-- WORK ITEM --
Each line from the start of the data below through the one containing "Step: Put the" must be reproduced exactly.
COLLECTED DATA section start
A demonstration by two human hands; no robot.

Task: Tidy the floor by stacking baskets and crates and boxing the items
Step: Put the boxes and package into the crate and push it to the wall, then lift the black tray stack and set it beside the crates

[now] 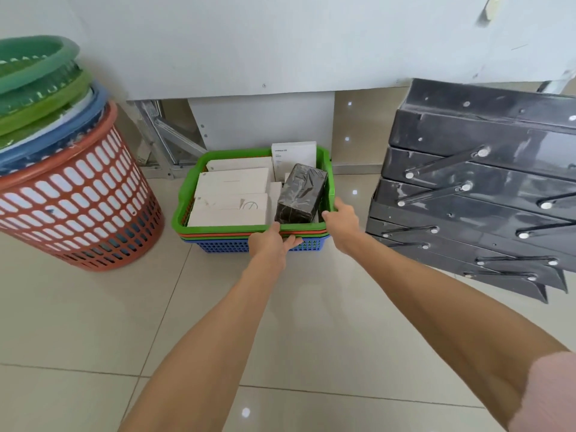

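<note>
Glossy pale floor tiles run up to a white panel wall, whose lower edge leaves a gap showing a metal bracket. The landmark is the green basket, standing on the floor near the wall, nested on top of an orange basket and a blue basket of the same shape.

Left of the green basket stands a red laundry basket with blue and green round ones stacked inside it; this pile is cut off by the left frame edge.

Inside the green basket lie flat white boxes, one standing upright at the back, and a black wrapped box tilted at its right side.

The left hand grips the basket's near rim, thumb over the top and fingers curled beneath. The right hand clasps its near right corner; its fingertips are hidden.

Right of the green basket, a tilted stack of black crates runs off the right frame edge.
</note>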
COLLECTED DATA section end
-- ANSWER BOX --
A demonstration by two human hands; no robot.

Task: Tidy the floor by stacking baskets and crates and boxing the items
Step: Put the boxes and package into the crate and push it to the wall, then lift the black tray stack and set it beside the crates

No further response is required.